To determine the appropriate rent for a studio apartment in a certain area Let's build a model in Python that can predict rent with high accuracy from other variables.
41 datasets (souba.csv) about studio apartments in a certain area
id: Property id rent: Rent (yen) area: Area (m2m2) age: Age (years) minutes: Station walk (minutes)
First, import and confirm the data.
import numpy as np
import pandas as pd
import seaborn as sns
df = pd.read_csv("souba.csv")
df.head()
id rent area age minutes
0 1 4.3 13.00 26 6
1 2 4.2 14.35 35 5
2 3 5.0 15.60 33 9
3 4 4.5 13.09 32 5
4 5 4.6 12.92 38 7
Deleted meaningless variable id that is not related to analysis.
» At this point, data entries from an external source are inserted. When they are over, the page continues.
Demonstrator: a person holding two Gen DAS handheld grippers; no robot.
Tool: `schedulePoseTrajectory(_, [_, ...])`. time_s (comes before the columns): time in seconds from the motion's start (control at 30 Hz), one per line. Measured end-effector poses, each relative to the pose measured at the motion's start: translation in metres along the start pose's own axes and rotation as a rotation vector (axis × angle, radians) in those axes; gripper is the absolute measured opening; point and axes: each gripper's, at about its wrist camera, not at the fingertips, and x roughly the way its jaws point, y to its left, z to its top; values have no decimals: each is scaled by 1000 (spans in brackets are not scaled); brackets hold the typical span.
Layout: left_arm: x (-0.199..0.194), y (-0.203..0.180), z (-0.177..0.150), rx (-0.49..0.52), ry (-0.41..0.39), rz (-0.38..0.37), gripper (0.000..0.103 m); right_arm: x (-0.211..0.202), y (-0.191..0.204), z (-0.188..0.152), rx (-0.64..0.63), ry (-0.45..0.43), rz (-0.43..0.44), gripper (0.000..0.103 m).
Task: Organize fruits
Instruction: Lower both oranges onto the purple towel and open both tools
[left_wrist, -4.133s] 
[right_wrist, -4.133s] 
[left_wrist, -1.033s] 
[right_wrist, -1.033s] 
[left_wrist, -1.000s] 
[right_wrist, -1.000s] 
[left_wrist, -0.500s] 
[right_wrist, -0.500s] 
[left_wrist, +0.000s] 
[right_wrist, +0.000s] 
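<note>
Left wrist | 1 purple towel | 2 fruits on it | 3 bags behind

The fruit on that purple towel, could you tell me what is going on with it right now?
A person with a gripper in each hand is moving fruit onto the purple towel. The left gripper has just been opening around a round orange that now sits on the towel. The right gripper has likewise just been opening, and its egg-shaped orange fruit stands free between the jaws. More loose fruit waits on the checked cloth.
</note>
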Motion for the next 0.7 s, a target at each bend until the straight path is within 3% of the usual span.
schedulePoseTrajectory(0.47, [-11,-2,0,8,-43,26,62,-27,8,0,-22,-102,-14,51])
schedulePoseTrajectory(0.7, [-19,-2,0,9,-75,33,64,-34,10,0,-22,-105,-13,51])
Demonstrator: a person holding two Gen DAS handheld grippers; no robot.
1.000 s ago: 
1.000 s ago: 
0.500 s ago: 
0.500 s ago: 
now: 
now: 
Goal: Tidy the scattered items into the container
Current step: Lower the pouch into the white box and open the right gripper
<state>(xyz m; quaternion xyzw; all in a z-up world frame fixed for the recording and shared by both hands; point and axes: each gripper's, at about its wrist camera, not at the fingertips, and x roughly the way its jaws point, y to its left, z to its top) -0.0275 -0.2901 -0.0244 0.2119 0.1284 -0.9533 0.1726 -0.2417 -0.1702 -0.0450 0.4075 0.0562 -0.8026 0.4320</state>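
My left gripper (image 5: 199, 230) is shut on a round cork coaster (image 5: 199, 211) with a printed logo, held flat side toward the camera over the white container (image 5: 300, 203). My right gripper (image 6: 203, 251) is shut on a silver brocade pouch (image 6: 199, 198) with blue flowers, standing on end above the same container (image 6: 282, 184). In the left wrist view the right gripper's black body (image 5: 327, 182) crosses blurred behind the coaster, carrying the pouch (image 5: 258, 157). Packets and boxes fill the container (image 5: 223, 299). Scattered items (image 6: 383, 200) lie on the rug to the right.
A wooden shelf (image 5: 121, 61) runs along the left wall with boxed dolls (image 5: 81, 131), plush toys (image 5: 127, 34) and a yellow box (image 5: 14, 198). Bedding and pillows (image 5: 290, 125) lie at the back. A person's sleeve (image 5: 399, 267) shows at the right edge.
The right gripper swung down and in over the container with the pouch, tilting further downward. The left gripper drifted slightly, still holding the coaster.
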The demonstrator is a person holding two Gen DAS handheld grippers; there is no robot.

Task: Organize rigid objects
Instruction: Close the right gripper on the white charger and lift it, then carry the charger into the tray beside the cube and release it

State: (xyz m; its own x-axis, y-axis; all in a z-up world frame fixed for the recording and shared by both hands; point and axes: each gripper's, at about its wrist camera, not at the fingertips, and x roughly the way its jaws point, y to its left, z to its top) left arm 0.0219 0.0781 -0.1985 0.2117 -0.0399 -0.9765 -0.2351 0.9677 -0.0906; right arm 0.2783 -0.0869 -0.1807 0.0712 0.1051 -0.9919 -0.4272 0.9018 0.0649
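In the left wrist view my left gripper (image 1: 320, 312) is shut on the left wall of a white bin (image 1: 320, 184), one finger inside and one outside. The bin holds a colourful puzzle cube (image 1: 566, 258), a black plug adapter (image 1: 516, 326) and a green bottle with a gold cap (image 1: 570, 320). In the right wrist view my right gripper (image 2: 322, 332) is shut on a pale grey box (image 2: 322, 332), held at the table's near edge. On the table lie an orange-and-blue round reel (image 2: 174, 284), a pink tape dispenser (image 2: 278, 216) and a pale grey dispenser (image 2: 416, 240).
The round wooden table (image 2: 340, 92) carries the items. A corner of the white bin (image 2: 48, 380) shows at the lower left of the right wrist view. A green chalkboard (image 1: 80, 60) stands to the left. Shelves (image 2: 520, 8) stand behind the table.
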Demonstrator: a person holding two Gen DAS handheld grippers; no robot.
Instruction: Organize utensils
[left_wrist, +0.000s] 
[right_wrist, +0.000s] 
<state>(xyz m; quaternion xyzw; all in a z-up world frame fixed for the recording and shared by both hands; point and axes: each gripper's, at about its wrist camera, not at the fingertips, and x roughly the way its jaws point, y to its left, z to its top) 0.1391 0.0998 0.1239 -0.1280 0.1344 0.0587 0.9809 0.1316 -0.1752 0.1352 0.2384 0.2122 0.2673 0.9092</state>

data = df.drop(["id"], axis = 1)
data.head()
rent area age minutes
0 4.3 13.00 26 6
1 4.2 14.35 35 5
2 5.0 15.60 33 9
3 4.5 13.09 32 5
4 4.6 12.92 38 7
Divide into training data and test data at 7: 3.
#Divided into training data and test data
X = data[["area", "age", "minutes"]].values
y = data["rent"].values
from sklearn.model_selection import train_test_split, cross_validate, KFold
X_train, X_test, y_train, y_test = train_test_split(X, y, test_size = 0.3)
X_train.shape, X_test.shape
((28, 3), (13, 3))
Create a Dataframe for each of the training data and test data.
#Create a Dataframe
data_train = pd.DataFrame(X_train,columns = ["area", "age", "minutes"])
data_train["rent"] = y_train
data_test = pd.DataFrame(X_test,columns = ["area", "age", "minutes"])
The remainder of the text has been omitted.